Transcribe, word for word and without additions, each line below from the one containing "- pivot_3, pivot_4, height" through the one containing "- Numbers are", both ends included.

Available records:
=== Begin Enclosure ===

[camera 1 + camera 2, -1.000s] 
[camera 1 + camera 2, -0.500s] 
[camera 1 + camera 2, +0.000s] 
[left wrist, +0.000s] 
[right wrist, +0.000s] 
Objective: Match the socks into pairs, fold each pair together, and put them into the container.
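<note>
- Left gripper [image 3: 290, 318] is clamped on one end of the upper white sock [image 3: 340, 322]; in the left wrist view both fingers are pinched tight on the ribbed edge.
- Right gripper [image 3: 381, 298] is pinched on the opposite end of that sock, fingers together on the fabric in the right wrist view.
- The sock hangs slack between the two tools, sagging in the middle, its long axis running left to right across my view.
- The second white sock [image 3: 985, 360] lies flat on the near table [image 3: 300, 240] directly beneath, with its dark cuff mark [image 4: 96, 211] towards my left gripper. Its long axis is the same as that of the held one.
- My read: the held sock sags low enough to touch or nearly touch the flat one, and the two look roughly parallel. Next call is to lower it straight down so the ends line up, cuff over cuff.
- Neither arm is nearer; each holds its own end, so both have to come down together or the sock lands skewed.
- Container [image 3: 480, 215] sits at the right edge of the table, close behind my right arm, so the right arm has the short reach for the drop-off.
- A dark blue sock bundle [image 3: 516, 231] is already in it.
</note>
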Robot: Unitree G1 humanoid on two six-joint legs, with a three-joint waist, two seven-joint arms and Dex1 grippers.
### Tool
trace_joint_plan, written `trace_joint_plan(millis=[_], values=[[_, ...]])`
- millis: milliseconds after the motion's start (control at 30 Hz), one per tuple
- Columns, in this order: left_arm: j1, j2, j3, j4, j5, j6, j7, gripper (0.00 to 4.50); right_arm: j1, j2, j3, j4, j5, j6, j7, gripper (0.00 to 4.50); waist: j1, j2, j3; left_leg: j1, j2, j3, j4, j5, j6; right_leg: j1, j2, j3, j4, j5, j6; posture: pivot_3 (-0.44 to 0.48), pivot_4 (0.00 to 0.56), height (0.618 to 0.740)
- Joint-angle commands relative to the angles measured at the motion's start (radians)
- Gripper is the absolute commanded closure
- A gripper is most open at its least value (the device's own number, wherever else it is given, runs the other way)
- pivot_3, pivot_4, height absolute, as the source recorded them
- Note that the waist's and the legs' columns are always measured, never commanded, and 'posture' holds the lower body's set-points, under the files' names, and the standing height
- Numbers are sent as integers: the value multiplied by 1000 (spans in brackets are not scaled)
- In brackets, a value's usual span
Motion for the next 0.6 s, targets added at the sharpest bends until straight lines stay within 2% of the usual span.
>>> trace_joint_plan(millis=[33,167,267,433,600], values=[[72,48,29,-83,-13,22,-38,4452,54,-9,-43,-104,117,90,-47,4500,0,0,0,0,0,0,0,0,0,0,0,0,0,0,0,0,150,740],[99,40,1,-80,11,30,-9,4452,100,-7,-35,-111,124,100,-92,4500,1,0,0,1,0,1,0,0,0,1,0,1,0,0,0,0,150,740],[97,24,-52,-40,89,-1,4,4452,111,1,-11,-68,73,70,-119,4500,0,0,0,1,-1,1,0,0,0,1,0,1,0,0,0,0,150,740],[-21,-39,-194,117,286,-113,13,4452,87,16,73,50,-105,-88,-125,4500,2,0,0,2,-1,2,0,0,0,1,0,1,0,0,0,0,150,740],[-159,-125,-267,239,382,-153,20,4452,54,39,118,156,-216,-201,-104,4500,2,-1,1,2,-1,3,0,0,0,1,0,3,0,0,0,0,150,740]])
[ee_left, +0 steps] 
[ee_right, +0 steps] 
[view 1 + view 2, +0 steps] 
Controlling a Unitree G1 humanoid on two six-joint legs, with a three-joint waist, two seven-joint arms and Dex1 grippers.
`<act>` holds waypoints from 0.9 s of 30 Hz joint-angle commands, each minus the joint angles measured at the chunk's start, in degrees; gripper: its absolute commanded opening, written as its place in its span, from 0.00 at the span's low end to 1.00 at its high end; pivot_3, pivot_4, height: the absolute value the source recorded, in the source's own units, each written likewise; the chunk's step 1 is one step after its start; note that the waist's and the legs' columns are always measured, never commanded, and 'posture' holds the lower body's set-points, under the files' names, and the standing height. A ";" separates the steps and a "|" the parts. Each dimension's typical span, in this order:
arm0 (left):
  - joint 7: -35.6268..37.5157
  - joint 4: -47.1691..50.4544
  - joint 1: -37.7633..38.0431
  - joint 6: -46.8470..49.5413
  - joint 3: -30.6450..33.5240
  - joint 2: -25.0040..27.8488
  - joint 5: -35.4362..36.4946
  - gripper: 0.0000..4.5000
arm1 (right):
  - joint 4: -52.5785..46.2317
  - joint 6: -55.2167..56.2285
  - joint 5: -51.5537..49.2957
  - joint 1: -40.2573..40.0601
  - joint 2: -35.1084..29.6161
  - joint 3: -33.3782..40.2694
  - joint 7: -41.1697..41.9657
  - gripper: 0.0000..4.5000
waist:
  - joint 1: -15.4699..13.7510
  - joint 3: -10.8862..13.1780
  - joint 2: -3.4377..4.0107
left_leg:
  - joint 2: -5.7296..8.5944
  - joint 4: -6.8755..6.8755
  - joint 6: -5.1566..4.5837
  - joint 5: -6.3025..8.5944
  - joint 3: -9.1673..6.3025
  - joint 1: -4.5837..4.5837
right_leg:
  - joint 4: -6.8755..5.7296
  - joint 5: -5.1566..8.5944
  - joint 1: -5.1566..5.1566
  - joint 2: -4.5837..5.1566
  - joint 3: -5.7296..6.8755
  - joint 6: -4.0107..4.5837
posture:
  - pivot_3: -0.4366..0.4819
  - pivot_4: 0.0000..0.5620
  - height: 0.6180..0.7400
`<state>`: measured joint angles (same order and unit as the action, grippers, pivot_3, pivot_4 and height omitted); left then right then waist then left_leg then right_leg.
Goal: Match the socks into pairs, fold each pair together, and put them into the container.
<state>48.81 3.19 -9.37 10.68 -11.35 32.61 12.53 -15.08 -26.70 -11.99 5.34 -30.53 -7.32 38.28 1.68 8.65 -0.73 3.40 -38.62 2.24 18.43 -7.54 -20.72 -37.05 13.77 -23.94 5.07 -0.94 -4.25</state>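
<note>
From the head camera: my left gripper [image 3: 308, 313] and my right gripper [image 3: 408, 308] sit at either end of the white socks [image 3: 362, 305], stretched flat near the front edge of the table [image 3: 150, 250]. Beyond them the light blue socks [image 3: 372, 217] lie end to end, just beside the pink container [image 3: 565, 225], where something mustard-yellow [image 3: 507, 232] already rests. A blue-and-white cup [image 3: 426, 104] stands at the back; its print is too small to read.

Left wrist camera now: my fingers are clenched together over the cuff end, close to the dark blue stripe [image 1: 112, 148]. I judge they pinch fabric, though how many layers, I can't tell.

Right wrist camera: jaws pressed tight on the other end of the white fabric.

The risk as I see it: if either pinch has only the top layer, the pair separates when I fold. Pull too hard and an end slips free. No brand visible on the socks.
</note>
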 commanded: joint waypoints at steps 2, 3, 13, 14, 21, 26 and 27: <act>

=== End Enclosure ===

Response below:
- pivot_3, pivot_4, height absolute, as the source recorded them
- Note that the waist's and the legs' columns are always measured, never commanded, and 'posture' holds the lower body's set-points, under the files' names, and the standing height
- Numbers are sent as integers: the value multiplied by 1000 (spans in brackets are not scaled)

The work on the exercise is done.